Description of the task:
Return each line of the listing that contains the string "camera".

== Given material

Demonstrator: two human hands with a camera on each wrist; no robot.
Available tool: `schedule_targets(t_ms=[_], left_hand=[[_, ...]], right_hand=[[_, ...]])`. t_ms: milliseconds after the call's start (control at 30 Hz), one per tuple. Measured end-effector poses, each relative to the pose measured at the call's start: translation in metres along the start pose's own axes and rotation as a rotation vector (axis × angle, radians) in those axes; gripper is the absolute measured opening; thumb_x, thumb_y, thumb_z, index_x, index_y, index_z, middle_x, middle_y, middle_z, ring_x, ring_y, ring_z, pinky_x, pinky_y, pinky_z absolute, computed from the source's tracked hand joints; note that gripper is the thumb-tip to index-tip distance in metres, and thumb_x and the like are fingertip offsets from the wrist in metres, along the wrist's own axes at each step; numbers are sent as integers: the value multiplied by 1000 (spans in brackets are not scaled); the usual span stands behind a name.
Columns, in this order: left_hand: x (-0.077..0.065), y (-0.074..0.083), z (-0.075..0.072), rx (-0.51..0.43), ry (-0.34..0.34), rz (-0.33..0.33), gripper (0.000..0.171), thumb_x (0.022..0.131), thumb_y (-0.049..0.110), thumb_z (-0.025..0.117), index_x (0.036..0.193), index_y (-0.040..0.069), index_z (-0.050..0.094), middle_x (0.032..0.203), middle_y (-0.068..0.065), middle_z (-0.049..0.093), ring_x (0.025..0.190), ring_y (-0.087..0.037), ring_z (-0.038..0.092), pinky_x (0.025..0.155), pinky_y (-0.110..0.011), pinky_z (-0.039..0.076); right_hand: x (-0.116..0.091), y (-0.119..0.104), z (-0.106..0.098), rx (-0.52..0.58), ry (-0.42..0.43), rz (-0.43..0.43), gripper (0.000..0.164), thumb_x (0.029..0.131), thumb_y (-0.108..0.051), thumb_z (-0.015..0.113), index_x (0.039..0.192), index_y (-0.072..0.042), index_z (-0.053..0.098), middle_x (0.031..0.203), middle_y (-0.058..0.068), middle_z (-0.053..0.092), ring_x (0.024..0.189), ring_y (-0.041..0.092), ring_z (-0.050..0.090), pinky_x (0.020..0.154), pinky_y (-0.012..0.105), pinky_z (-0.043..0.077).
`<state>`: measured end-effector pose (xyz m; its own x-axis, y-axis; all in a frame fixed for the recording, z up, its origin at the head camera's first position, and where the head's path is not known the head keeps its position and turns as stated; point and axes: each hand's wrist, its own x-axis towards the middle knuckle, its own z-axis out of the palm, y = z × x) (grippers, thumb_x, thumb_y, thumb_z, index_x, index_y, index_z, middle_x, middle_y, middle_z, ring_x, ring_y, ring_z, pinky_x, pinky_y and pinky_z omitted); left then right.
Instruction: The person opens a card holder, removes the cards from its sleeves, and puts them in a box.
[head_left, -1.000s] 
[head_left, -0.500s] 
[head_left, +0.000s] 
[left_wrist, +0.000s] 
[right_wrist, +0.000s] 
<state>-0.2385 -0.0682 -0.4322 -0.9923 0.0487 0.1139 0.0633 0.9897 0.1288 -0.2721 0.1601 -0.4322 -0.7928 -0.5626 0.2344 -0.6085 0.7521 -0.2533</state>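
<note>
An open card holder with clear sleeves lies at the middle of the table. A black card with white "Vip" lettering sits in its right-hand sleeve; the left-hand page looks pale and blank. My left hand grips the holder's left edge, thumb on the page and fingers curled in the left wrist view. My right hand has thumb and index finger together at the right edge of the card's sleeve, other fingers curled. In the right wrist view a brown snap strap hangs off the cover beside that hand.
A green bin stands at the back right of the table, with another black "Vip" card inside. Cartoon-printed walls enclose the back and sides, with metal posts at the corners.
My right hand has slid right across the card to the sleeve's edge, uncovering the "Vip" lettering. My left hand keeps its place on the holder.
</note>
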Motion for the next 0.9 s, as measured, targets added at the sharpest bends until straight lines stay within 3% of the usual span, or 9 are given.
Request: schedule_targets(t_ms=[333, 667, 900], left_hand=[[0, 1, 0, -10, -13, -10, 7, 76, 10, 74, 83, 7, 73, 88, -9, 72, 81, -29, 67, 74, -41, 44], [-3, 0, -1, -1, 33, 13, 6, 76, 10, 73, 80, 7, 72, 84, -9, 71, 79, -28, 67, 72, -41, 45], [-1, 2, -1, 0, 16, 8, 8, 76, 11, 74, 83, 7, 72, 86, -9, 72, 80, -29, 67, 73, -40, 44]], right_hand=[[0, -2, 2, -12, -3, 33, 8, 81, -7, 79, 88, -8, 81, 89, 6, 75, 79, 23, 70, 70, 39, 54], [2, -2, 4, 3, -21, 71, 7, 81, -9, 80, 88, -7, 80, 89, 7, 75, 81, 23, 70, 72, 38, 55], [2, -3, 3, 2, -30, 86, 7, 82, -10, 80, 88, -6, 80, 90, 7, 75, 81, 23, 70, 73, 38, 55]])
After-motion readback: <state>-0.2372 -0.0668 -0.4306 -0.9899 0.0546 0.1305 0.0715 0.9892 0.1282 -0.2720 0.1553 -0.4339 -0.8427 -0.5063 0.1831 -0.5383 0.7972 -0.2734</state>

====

Result of the exercise:
Demonstrator: two human hands with a camera on each wrist; no robot.
`<state>`: measured end-effector pose (xyz m; its own x-axis, y-axis; all in a frame fixed for the recording, z up, its origin at the head camera's first position, and where the head's path is not known the head keeps its position and turns as stated; point and axes: each hand's wrist, its own x-axis towards the middle knuckle, its own z-axis out of the palm, y = z × x) (grippers, thumb_x, thumb_y, thumb_z, index_x, index_y, index_z, middle_x, middle_y, middle_z, ring_x, ring_y, ring_z, pinky_x, pinky_y and pinky_z omitted); left then right.

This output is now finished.